I had a freaking FANTASTIC race this weekend. I’m not even going to try and be humble about it because I’m not just some naturally gifted athlete, I can’t just wake up and have an awesome performance without a ton of work – so I’m going to tout my 1:48:36 ALL AROUND TOWN like it’s going out of style. That race hurt, it was hard, I had to tell myself to stop finding reasons WHY it was going to be a bad race. Then I locked it in, believed in all the work I’ve been putting in, and laid down another sub 2 hour half marathon.

Then Facebook tossed this gentle reminder in my face today. 9 years ago, I ran my second half marathon ever, the same Wine Country Half that I just had an epic PR at. Here’s the interesting part about that race…I was running almost a 12 minute/mile pace. Saturday, I ran an 8:10 pace. Looking back at that “old me” I couldn’t help but pause – I’ve come a long way in a long time.

This got me thinking about how easy it is for us to want to see results quickly, and how so many of us get discouraged when we’re not constantly improving. How many times have you seen or heard promises of drastic weigh tloss in a short time frame, or increased fitness results in another short period of time?

I look at these two half marathons with a great sense of pride and accomplishment. While I also feel stronger than I did then, I was far more proud of getting my pace down by over 3.5 minutes/mile. HOLY COW!! I think we’re often so caught up in the need for short term satisfaction and success that if it doesn’t happen, we can get disappointed and give up. I cannot tell you how hard it was for me to not be getting faster even though I was putting the work in. It took time (apparently almost a decade), effort, and refinement of approach to finally get there, and 9 years later, I’m finally racing a half marathon at a pace I only dreamed of when I first started running.
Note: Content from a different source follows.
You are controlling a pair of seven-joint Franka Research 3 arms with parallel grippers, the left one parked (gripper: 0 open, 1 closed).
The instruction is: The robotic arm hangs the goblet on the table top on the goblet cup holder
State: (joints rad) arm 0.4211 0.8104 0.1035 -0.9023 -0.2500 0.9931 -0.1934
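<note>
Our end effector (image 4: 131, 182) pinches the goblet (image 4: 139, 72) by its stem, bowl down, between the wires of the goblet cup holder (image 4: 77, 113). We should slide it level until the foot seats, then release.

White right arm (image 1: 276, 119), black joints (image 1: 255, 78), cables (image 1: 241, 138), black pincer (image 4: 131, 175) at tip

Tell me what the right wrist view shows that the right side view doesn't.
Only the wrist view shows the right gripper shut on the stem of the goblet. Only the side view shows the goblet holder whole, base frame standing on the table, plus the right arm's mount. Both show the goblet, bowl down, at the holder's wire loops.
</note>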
The great part, was that the rest of our Alaris runners also had a great race. Many of them are super new to running, and are still experiencing what it’s like to have to work really hard for what feels like a tiny amount of progress. But progress, even 10 seconds faster, is progress nonetheless. We need to reward ourselves for EVERY small accomplishment, and not get caught up in believing that we’re only progressing when we have HUGE PRs. Most of time you’re going to have to claw your way to something small, but you should celebrate that.

What I’m trying to tell you is to not give up on your goals, even when you feel like you’ll never get there. I am so excited for what my future self is capable of, now that I’m able to look back and see how far I’ve come. I hope we all can take a few minutes to see where we’ve come, and grant ourselves the patience to believe in what we can be.


One comment on “Change Does Not Happen Overnight

  1. Kristiana, great job and awesome message. You are an example that hard work does pay off. You’ve chipped away at it over almost a decade, and it isn’t over! You get better as a runner, coach, and human everyday; that is why people gravitate towards you. Congrats lady!